In 2000 there were 60 single family homes (or 55.0% of the total) out of a total of 109 inhabited buildings. There were 16 multi-family buildings (14.7%), along with 30 multi-purpose buildings that were mostly used for housing (27.5%) and 3 other use buildings (commercial or industrial) that also had some housing (2.8%).

In 2000, a total of 130 apartments (86.7% of the total) were permanently occupied, while 15 apartments (10.0%) were seasonally occupied and 5 apartments (3.3%) were empty. As of 2009, the construction rate of new housing units was 0 new units per 1000 residents. The vacancy rate for the municipality, in 2010, was 0%.

The historical population is given in the following chart:

==Politics==
In the 2007 federal election the most popular party was the SVP which received 32.28% of the vote. The next three most popular parties were the Green Party (24.92%), the SP (14.96%) and the FDP (8.95%). In the federal election, a total of 118 votes were cast, and the voter turnout was 50.9%.

==Economy==
As of In 2010 2010, Écoteaux had an unemployment rate of 3.1%. As of 2008, there were 24 people employed in the primary economic sector and about 12 businesses involved in this sector. 10 people were employed in the secondary sector and there were 4 businesses in this sector. 7 people were employed in the tertiary sector, with 3 businesses in this sector. There were 167 residents of the municipality who were employed in some capacity, of which females made up 42.5% of the workforce.

In 2008 the total number of full-time equivalent jobs was 32. The number of jobs in the primary sector was 19, all of which were in agriculture. The number of jobs in the secondary sector was 8 of which 7 or (87.5%) were in manufacturing and 1 was in construction. The number of jobs in the tertiary sector was 5. In the tertiary sector; 1 was in the sale or repair of motor vehicles, 3 or 60.0% were in a hotel or restaurant, 1 was in education.

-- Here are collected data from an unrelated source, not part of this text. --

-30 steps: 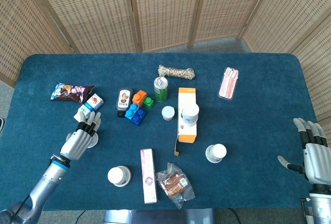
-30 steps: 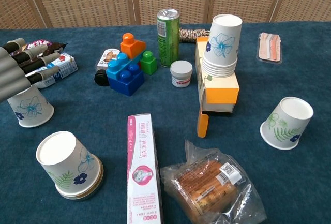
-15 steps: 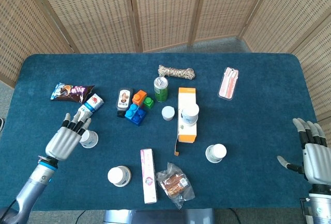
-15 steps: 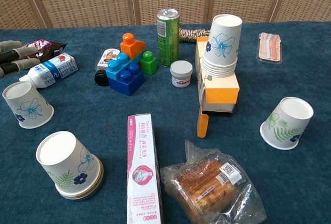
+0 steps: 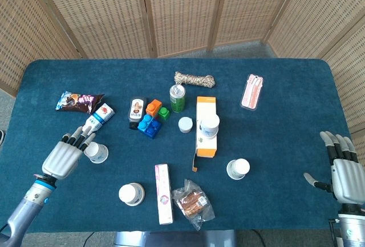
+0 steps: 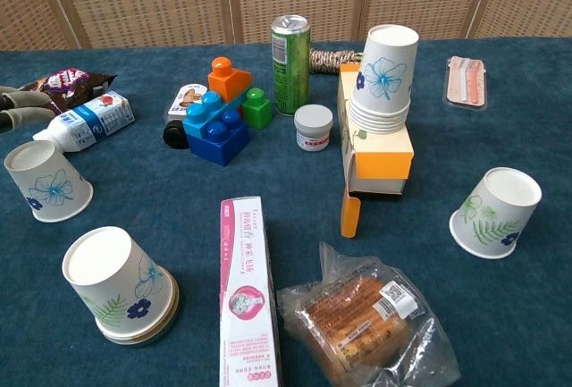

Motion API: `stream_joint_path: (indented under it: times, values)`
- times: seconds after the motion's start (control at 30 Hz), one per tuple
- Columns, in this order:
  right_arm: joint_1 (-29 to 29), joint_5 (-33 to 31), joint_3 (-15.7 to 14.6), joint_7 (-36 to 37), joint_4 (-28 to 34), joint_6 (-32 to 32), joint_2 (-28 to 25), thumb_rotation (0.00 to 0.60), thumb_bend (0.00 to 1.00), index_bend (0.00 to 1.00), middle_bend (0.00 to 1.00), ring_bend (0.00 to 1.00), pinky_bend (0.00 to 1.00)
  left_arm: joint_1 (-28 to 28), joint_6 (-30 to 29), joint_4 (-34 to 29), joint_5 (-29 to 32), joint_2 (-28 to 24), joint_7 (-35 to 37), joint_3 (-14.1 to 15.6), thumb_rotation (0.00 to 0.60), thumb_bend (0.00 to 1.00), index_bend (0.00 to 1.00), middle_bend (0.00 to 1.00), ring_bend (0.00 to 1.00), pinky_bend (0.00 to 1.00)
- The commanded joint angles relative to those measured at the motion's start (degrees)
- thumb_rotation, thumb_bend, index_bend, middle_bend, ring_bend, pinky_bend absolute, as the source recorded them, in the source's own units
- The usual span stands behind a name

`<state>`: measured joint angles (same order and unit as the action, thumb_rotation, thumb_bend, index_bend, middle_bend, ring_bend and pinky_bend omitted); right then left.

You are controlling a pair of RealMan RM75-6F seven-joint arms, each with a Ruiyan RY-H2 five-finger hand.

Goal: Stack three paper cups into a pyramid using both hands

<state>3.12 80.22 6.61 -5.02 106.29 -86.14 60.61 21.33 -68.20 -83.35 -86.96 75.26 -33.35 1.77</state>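
Observation:
Three upside-down paper cups stand apart on the blue table. A blue-flower cup [image 5: 97,152] [image 6: 49,181] is at the left, a leaf-print cup [image 5: 132,194] [image 6: 117,286] sits front left, and another leaf-print cup [image 5: 238,169] [image 6: 496,212] is at the right. My left hand [image 5: 61,157] lies just left of the blue-flower cup, fingers spread, holding nothing; only its fingertips [image 6: 12,108] show at the chest view's left edge. My right hand [image 5: 342,169] hangs open past the table's right edge, far from every cup.
A stack of cups [image 6: 384,79] rests on an orange-and-white box [image 6: 382,159] mid-table. Around it are a green can [image 6: 291,51], toy blocks [image 6: 217,119], a small jar [image 6: 314,128], a toothpaste box [image 6: 248,293], bagged bread [image 6: 366,320] and a milk carton [image 6: 88,121].
My left hand has drawn back from over the blue-flower cup toward the left front, leaving the cup standing uncovered. The right hand has barely shifted.

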Motion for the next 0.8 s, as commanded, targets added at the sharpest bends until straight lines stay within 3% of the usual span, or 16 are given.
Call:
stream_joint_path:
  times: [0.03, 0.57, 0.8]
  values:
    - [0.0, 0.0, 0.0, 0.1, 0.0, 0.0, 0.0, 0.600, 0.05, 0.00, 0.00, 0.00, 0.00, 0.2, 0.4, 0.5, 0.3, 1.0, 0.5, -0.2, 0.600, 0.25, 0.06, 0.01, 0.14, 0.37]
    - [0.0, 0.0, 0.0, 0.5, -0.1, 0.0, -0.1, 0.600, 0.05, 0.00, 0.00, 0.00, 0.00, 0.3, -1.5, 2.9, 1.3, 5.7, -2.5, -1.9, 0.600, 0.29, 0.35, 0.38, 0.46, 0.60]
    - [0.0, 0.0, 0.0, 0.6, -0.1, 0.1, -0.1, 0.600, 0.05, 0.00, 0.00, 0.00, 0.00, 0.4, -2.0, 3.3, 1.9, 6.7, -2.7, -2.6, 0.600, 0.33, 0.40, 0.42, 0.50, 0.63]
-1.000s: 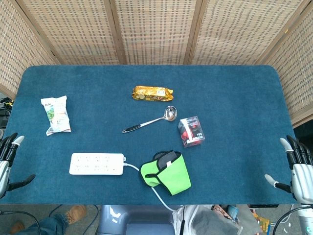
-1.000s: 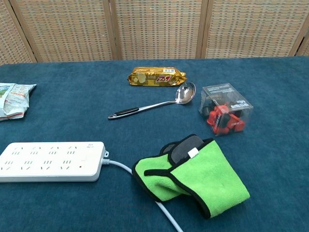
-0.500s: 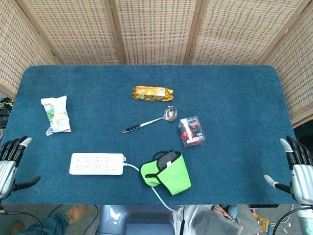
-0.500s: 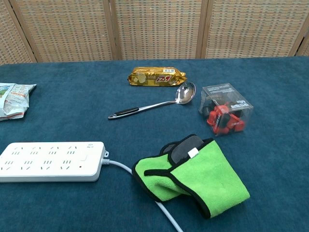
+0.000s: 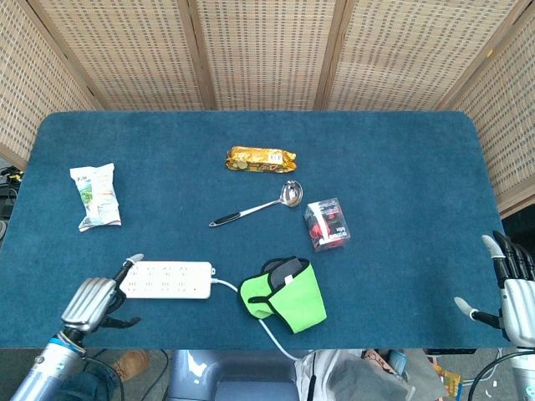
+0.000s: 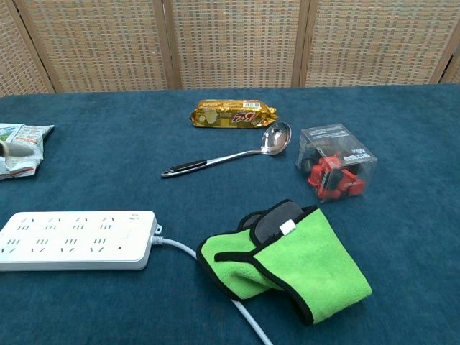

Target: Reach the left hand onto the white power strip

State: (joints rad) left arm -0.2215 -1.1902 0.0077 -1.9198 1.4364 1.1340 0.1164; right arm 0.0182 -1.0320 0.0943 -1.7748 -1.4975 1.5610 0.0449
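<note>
- The white power strip (image 5: 165,280) lies flat near the bench's (image 5: 401,167) front-left edge, cable trailing right.
- The left hand (image 5: 94,302), empty with fingers loosely curled, sits just beside its left end.
- Best approach: travel rightward and settle onto the socket face (palm down).

L hand (image 5: 94,302): silver-grey ribbed metal fingers w/ pale tips, black thumb, on a grey forearm w/ a blue band at the wrist. R hand (image 5: 512,288): same build, dark fingers w/ light tips, white-grey palm block, black cable below it.
</note>
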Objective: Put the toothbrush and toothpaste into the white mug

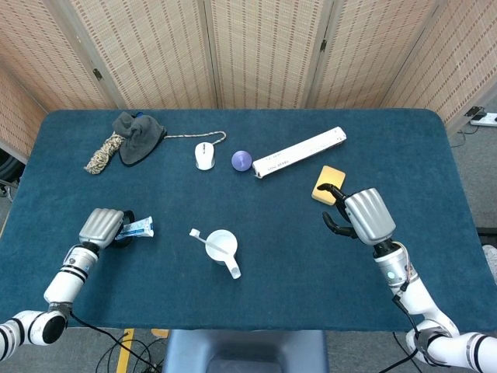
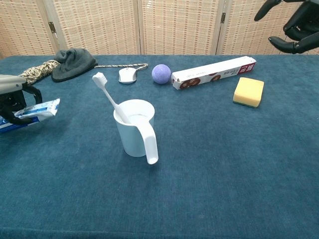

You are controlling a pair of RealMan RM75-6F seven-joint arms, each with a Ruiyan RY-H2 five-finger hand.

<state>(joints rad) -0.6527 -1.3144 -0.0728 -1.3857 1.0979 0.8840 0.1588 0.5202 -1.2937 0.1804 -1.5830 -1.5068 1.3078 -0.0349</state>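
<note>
A white and blue toothpaste tube [image 2: 31, 111] is gripped in the left hand [image 1: 101, 227] at the near left of the dark blue cloth-covered table [image 1: 311, 264], and in the chest view the tube is seen lifted clear of the cloth and tilted, its free end pointing right toward the mug. The white plastic mug with a long handle [image 2: 134, 130] is stood upright near the middle of the table, and the white toothbrush [image 2: 110, 100] is leaned inside it with its bristle head up and to the left. The right hand [image 1: 362, 215] is held above the near right of the table with its dark fingers [image 2: 291, 46] spread and nothing in them. Just beyond it a yellow rectangular sponge [image 1: 328, 183] is laid flat. Along the far side are seen a long white cardboard box [image 1: 300, 152], a small purple ball [image 1: 241, 161], a white computer mouse [image 1: 204, 156], a crumpled grey cloth [image 1: 137, 135] and a coil of braided rope [image 1: 102, 152].
</note>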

In 2000, there were 9 workers who commuted into the municipality and 117 workers who commuted away. The municipality is a net exporter of workers, with about 13.0 workers leaving the municipality for every one entering. Of the working population, 18% used public transportation to get to work, and 58.1% used a private car.

==Religion==
From the 2000 census, 82 or 24.8% were Roman Catholic, while 183 or 55.3% belonged to the Swiss Reformed Church. Of the rest of the population, there was 1 member of an Orthodox church, and there were 10 individuals (or about 3.02% of the population) who belonged to another Christian church. There was 1 individual who was Islamic. There were 1 individual who belonged to another church. 49 (or about 14.80% of the population) belonged to no church, are agnostic or atheist, and 9 individuals (or about 2.72% of the population) did not answer the question.

==Education==

In Écoteaux about 134 or (40.5%) of the population have completed non-mandatory upper secondary education, and 56 or (16.9%) have completed additional higher education (either university or a Fachhochschule). Of the 56 who completed tertiary schooling, 58.9% were Swiss men, 37.5% were Swiss women.

In the 2009/2010 school year there were a total of 41 students in the Écoteaux school district. In the Vaud cantonal school system, two years of non-obligatory pre-school are provided by the political districts. During the school year, the political district provided pre-school care for a total of 665 children of which 232 children (34.9%) received subsidized pre-school care. The canton's primary school program requires students to attend for four years. There were 21 students in the municipal primary school program. The obligatory lower secondary school program lasts for six years and there were 20 students in those schools.

As of 2000, there were 15 students in Écoteaux who came from another municipality, while 33 residents attended schools outside the municipality.